Parquet writer - reduce memory usage of order-preserving write #10756

Mytherin · 2024-02-19T19:16:06Z

This PR reduces the maximum memory usage of writing Parquet files with order-preservation enabled in parallel.

The way the order-preserving parallel Parquet writer works is that it materializes batches of data based on their batch index, then repartitions them into the desired row group sizes, and finally writes the batches out to disk (implemented in #7375).

The problem here is that writing is disconnected from the materialization of batches - and only a single thread can write to the file at the same time. If the other threads materialize data faster than the single thread can write, memory usage will keep on growing, as the other threads are not prevented from accumulating more data in their buffers. In this situation, memory can keep on increasing until the entire Parquet file is read. This is a problem for Parquet files whose uncompressed contents do not fit in memory.
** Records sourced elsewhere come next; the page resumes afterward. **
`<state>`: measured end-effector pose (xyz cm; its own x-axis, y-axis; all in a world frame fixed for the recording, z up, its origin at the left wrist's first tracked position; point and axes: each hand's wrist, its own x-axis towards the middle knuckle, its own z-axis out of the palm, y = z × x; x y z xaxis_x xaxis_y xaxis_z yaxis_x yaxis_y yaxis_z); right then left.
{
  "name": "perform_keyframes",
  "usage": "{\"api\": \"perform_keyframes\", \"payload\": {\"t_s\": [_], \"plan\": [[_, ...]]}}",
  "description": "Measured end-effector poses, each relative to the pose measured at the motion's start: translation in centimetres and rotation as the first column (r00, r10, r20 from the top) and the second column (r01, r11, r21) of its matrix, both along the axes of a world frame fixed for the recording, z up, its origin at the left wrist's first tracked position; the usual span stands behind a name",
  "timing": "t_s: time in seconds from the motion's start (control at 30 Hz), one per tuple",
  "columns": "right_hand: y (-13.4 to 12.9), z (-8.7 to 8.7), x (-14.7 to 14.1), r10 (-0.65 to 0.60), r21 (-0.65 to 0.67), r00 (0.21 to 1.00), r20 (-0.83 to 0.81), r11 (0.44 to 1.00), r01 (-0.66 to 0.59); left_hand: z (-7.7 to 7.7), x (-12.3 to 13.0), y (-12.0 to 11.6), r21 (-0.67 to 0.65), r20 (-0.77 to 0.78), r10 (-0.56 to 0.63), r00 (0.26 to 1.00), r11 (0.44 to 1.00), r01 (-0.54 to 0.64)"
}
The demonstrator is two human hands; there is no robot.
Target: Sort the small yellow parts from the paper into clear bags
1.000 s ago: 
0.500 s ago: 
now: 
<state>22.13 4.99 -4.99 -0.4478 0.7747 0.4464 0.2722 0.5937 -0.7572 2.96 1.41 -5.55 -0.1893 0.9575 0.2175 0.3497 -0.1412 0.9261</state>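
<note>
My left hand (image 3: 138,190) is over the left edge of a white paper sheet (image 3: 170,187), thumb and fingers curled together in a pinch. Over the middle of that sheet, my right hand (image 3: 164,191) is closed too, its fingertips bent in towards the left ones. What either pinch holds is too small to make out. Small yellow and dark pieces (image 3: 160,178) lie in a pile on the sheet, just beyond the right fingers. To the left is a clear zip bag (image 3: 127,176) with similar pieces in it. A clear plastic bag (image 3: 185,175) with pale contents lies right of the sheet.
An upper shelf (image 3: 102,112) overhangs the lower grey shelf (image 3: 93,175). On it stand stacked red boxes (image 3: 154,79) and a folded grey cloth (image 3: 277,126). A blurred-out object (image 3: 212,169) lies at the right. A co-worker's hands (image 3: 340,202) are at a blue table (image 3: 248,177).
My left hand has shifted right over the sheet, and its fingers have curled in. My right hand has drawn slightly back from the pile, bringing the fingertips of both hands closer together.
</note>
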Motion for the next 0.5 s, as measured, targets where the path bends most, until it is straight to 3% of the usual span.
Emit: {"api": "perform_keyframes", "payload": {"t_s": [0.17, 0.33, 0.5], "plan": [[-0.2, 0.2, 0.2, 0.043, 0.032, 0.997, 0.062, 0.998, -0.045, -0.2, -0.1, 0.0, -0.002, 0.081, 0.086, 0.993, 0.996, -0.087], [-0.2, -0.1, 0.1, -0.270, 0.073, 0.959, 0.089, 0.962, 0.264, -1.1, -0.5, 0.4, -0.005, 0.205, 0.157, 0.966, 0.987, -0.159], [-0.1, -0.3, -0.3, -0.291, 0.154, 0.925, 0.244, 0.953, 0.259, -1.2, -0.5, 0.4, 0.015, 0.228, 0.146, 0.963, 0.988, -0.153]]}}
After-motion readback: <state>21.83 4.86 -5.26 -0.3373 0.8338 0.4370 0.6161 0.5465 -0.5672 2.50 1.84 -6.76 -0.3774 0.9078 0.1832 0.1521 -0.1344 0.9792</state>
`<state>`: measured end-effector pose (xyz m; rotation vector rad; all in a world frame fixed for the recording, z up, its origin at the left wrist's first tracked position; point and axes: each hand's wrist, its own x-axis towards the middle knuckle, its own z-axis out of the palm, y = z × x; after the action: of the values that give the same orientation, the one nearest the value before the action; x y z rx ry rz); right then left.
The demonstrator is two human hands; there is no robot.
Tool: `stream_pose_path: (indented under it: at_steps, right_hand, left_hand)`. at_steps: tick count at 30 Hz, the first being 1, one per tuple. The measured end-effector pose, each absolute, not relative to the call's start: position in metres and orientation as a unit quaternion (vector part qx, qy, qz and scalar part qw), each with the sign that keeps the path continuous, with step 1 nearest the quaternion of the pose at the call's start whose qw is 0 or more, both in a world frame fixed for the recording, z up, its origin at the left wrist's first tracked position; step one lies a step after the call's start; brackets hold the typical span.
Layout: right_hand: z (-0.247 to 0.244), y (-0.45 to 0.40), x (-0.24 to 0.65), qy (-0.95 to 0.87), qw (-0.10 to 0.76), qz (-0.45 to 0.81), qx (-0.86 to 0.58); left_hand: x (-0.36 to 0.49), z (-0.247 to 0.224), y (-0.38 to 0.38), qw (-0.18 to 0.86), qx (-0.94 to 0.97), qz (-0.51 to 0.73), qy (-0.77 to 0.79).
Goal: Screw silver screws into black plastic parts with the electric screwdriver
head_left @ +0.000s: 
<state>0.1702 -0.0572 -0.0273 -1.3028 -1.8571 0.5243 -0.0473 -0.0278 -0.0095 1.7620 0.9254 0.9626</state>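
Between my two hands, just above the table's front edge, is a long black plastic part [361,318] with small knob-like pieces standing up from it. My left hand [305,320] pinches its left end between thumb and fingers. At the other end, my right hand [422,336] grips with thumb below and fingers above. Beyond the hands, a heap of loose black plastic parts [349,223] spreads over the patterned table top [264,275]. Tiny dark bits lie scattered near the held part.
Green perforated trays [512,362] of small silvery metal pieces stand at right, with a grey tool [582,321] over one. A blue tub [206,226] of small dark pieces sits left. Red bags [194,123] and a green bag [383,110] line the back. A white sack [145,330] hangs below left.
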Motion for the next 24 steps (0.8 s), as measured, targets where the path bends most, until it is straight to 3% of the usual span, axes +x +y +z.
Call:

In this PR we address this issue by adding a backpressure mechanism to the batch copy. We use the temporary memory manager to reserve space for the materialized batches (with a maximum of 25% of the memory limit). As threads materialize data, we use the size of the respective ColumnDataCollections (through a new method AllocationSize) to keep track of how much memory we have gathered. If we exceed the available memory, we block the thread from continuing to materialize data. Halted threads may still help with repartitioning and preparing batches through ExecuteTasks, however.

The thread that is processing the minimum batch index can always continue - as the data that that thread is materializing can be written to disk immediately. Note that we do not yet deal with this in a nice way if a single batch index contains loads of data as we currently only repartition & flush after the batch index has been exhausted. However, this scenario is relatively rare in practice and can only really happen when streaming directly from Parquet files that have been written with very large row groups.

Max Threads

This PR adds a new MaxThreads function to the PhysicalSink. This can be used to limit the parallelism of a pipeline at the sink level. This is used for the order-preserving write as processing data with many threads and a low memory footprint is actually counter-productive and will lead to lower performance than using fewer threads, as well as a lower memory footprint. In the batch copy as a heuristic we require at least 4MB per column per thread of available memory. The amount of threads can be scaled down automatically when too little memory is available.

Tests & Benchmarks

Below are some tests and benchmarks:

Lineitem SF10 Parquet (2.5GB compressed, 5.4GB uncompressed, 10GB CSV)

Memory Limit	v0.10.0 (10T)	New	1 Thread	preserve_insertion_order=false
500MB	OOM	30.5s	57s	8.7s
1GB	OOM	17.2s	57s	8.7s
2GB	OOM	12.3s	57s	8.7s
3GB	OOM	10.8s	57s	8.7s
4GB	8.5s	9.5s	57s	8.7s
5GB	8.7s	9.0s	57s	8.7s

ClickBench Hits Parquet (14GB compressed, 36GB uncompressed, 80GB CSV)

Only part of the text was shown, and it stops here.